**Problem to work on**.
Look through the data below and work out how many lines contain the string "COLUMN". Give the number alone.
== Information supplied ==
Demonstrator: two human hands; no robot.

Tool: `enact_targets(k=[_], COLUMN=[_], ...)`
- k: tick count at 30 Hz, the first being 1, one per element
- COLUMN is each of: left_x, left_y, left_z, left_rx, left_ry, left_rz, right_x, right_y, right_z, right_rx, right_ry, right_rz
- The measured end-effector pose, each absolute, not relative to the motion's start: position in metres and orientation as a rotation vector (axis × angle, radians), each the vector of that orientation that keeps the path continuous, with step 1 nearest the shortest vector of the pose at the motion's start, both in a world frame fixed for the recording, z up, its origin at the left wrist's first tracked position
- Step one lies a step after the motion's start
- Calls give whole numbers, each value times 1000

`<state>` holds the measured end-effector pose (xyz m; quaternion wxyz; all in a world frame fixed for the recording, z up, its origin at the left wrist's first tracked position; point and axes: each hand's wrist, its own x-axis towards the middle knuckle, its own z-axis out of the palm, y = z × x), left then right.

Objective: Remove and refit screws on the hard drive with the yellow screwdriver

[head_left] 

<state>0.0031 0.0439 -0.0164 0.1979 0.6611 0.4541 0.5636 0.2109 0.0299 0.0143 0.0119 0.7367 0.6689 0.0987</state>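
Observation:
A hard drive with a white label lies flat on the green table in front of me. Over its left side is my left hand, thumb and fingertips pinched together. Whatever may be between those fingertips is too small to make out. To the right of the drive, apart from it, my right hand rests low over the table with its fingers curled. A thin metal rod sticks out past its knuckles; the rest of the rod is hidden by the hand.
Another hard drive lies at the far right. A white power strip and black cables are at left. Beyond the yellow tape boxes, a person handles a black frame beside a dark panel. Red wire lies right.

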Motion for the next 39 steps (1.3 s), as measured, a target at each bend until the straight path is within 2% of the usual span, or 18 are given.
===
**Answer for this exercise**.
2